Bob Reynolds, manager of taxes and royalties for BP Exploration (Alaska) Inc. made his comments Thursday in a speech to the Alaska Support Industry Alliance.
For the project to go forward, BP and other oil companies that control the North Slope's vast gas reserves need long-term certainty on how much the state would take in production taxes, royalties and other levies on the gas, Reynolds said.
''Certainly, BP stands ready to talk with the state at any time,'' he said.
Building a pipeline to carry the Slope's 35 trillion cubic feet of gas across the state and Canada to the Midwest would be a tremendously risky venture, he said. Such a pipeline would be about 3,500 miles long and would cost around $20 billion.
Private investors won't touch that kind of risk unless some significant uncertainties are resolved, Reynolds said.
Some of those include getting stable, favorable regulatory and tax structures from the federal and Canadian governments, he said. Another is refining technological advances in pipe design that could cut costs significantly.
In Alaska, a state negotiating team could work with BP and other oil companies to hammer out a deal, Reynolds said.
On a big screen, he showed a graph showing that industry would take almost 100 percent of the risk in financing a gas line but would get only 16 percent of the return. The rest would go to governments, including 35 percent or $50 billion to Alaska, Reynolds said.
He used another chart, developed by the state Division of Oil and Gas last month, to illustrate what he said was significant legal uncertainty the industry has faced doing business in Alaska.
Since North Slope oil production began nearly 26 years ago, the state and oil industry have fought over how much money the industry owes Alaska, resulting in the industry paying billions of dollars in settlements.
A gas project can't withstand a repeat of that legal history, Reynolds said.
Other parts of the world are offering good incentives to develop oil and gas, he said. He was somewhat circumspect on exactly what terms BP wants from the state.
''The first thing that would happen if we got into a room together is, we need to find out what the state wants,'' Reynolds said.

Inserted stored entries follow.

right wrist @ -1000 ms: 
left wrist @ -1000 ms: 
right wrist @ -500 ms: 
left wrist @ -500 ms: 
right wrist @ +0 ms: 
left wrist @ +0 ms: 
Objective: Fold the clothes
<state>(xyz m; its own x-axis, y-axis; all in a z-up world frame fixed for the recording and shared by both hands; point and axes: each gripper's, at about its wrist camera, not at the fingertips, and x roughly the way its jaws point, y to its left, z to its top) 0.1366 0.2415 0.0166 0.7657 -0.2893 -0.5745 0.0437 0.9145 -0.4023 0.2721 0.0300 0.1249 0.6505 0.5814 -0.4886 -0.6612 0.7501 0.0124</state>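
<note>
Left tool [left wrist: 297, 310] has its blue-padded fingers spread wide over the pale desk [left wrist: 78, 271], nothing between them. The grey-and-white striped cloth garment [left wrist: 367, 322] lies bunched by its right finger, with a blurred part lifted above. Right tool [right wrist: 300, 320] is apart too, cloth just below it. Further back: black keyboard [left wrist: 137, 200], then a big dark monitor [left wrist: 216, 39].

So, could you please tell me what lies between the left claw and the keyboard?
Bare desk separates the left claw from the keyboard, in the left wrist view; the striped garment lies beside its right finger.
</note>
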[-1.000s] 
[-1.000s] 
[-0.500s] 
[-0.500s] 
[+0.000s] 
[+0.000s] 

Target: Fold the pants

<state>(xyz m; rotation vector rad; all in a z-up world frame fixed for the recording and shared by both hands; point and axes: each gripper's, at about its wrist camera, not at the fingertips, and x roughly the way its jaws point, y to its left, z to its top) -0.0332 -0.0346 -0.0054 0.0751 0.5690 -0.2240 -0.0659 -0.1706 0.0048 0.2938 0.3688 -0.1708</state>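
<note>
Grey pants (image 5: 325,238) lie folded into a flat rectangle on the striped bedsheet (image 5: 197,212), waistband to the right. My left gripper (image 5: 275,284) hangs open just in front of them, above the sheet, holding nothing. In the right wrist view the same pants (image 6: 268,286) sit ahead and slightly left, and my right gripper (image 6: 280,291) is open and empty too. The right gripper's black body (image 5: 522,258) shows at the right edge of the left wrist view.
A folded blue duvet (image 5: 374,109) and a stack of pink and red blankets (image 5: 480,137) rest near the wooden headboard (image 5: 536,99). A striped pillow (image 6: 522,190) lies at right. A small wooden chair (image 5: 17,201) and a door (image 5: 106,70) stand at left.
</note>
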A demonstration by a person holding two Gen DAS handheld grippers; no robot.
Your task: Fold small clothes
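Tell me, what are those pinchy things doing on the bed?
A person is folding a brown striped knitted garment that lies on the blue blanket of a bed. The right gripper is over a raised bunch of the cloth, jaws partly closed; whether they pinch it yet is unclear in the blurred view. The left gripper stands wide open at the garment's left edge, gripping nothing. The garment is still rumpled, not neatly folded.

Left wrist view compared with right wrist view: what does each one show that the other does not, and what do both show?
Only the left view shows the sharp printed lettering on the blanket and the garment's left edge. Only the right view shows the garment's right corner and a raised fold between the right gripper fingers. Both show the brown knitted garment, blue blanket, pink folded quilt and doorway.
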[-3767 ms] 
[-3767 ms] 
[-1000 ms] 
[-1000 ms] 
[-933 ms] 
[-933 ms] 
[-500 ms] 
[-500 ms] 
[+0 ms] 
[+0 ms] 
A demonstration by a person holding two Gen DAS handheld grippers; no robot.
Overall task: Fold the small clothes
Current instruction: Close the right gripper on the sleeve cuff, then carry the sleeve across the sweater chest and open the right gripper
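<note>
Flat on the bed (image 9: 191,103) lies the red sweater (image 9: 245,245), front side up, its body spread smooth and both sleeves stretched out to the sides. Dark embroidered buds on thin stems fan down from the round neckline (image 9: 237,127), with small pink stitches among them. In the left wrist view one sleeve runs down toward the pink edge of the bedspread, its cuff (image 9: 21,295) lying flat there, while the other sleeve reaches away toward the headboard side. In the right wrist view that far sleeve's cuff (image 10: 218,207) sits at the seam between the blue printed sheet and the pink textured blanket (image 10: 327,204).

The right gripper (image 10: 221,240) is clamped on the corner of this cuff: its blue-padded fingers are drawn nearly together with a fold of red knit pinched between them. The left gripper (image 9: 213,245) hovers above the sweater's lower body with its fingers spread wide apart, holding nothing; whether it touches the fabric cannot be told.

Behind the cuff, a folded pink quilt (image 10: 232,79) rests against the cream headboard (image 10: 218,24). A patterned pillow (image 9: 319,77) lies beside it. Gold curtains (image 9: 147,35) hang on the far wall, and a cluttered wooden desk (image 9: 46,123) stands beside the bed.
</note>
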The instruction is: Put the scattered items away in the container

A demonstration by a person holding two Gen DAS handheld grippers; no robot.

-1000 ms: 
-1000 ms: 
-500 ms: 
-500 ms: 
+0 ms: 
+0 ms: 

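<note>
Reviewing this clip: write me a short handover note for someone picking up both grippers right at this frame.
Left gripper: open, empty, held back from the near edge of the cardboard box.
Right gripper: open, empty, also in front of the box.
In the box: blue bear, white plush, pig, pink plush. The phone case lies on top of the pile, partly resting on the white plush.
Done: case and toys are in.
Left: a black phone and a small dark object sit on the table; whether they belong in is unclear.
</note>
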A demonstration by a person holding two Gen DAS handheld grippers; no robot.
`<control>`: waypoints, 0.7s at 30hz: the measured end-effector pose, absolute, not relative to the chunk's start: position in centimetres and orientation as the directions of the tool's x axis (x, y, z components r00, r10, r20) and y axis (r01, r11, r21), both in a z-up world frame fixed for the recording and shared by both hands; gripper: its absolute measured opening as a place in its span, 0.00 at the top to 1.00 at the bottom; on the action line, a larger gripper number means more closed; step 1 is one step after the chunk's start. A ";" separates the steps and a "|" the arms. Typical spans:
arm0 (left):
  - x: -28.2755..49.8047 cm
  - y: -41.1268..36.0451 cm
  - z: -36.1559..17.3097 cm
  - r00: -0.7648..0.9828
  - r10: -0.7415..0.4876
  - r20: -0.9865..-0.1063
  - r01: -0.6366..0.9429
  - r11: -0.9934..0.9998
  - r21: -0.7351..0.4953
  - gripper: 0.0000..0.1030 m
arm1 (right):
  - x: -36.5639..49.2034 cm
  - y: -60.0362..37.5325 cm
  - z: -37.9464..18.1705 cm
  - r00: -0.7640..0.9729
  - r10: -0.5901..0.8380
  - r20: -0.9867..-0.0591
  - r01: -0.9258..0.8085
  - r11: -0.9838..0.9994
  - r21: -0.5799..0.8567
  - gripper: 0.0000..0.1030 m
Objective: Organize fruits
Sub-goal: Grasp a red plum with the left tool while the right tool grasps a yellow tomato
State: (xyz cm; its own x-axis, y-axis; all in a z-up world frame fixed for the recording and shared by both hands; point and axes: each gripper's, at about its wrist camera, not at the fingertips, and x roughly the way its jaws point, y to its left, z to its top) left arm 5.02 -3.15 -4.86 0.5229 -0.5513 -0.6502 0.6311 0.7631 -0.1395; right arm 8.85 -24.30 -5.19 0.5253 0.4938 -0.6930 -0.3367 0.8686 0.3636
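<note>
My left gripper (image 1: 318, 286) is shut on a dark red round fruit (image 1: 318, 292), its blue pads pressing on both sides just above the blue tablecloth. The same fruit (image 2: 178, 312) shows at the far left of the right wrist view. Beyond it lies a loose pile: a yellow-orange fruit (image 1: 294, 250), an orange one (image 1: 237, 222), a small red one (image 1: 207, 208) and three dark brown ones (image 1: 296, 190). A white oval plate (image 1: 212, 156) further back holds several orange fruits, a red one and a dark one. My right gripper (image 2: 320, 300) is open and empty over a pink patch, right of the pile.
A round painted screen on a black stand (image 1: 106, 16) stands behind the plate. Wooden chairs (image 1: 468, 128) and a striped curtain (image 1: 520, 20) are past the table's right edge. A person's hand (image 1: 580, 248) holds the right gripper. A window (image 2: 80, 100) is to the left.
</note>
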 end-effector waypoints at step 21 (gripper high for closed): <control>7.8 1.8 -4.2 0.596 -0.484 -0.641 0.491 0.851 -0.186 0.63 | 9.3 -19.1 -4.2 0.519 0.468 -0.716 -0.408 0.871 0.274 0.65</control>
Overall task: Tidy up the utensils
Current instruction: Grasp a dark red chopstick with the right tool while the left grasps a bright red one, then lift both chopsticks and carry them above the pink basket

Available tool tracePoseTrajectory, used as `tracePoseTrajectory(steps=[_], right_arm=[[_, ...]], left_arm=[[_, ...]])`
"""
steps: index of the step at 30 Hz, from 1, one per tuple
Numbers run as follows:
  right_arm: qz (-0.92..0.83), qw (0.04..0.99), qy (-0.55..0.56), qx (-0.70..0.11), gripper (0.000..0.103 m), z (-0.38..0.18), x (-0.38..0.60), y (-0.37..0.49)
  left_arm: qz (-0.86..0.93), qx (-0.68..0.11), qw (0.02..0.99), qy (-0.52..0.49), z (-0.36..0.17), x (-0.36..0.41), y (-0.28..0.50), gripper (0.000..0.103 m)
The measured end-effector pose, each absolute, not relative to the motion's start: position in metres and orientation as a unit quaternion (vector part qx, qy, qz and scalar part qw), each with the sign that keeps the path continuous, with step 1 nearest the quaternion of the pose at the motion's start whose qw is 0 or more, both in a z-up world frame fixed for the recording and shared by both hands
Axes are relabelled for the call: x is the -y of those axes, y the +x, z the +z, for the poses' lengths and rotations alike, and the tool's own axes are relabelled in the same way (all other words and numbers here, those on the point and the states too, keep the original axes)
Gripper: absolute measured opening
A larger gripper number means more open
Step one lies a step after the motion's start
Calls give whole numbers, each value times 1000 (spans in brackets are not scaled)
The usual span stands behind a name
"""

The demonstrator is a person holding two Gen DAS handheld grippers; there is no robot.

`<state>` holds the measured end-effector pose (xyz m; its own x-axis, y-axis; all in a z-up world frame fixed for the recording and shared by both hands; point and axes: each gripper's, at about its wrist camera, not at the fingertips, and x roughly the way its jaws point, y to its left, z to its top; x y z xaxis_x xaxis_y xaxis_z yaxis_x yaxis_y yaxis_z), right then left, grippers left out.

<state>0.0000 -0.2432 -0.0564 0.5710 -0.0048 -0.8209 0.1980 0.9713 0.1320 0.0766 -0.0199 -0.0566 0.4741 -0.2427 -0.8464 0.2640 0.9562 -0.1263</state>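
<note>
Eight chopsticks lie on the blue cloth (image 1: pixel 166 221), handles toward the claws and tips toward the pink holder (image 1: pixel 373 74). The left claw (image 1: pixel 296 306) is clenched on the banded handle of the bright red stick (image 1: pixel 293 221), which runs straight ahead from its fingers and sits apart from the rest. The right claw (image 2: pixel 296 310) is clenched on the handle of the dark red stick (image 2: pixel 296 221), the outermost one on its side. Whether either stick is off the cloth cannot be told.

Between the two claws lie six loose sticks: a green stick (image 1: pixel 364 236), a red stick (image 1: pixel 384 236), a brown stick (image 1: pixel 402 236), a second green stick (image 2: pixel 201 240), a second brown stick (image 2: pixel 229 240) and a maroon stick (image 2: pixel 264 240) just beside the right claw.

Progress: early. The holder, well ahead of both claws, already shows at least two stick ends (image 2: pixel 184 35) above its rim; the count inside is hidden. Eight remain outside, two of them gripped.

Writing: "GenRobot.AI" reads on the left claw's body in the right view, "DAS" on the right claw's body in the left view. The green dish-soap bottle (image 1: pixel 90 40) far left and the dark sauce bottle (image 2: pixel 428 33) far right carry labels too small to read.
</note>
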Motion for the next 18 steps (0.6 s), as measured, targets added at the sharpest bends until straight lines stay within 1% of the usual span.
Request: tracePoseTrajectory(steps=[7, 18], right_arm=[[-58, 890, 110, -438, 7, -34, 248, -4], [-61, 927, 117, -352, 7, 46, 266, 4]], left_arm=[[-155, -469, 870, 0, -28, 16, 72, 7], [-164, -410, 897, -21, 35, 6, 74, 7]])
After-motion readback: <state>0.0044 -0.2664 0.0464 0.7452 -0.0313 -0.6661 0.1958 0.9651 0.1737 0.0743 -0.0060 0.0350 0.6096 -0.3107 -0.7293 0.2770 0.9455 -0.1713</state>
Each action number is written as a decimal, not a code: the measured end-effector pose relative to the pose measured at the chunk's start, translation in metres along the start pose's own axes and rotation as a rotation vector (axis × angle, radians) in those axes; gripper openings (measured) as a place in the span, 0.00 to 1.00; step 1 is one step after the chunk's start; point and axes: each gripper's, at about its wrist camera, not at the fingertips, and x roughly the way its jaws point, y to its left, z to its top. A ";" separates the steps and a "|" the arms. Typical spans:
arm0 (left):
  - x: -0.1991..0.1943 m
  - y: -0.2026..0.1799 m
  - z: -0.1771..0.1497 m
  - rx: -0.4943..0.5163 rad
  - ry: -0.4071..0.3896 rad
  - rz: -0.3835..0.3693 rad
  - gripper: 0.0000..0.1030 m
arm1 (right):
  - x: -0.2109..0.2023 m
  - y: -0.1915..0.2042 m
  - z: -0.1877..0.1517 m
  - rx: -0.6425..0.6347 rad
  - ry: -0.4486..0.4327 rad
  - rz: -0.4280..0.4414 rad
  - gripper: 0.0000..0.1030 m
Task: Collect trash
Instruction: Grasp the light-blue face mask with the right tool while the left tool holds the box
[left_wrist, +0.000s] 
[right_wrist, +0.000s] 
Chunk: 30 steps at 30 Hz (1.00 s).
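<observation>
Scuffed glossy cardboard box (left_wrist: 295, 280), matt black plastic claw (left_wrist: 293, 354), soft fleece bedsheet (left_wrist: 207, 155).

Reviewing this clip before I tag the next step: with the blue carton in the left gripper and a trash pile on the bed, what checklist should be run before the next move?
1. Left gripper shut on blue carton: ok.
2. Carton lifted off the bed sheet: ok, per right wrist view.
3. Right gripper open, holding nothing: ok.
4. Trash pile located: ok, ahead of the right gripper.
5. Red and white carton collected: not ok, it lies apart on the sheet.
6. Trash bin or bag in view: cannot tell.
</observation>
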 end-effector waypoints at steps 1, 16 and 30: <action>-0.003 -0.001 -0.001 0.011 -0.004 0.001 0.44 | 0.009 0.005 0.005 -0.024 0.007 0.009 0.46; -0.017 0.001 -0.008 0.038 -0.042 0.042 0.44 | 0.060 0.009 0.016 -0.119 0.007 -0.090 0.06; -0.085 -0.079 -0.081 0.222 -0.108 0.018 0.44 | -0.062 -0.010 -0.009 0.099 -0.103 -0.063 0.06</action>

One idea might be to simplify how the industry pays the state its share of the gas wealth, he said. Instead of making, and possibly arguing over, five different kinds of payments -- production taxes, property taxes, royalties, income taxes and net profit shares -- all parties could streamline matters by agreeing on a single payment, said Reynolds.
State revenue commissioner William Corbus said Thursday he believes BP has a point in wanting more fiscal and regulatory certainty to build a pipeline.
As for direct negotiations with the oil companies, he noted a move in the Legislature to revive and broaden the expired Stranded Gas Act of 1998. That law would give the administration permission to negotiate a special tax contract with producers and probably would accommodate what Reynolds suggested, Corbus said.
Major North Slope gas holders including BP and Conoco Phillips have endorsed the legislation.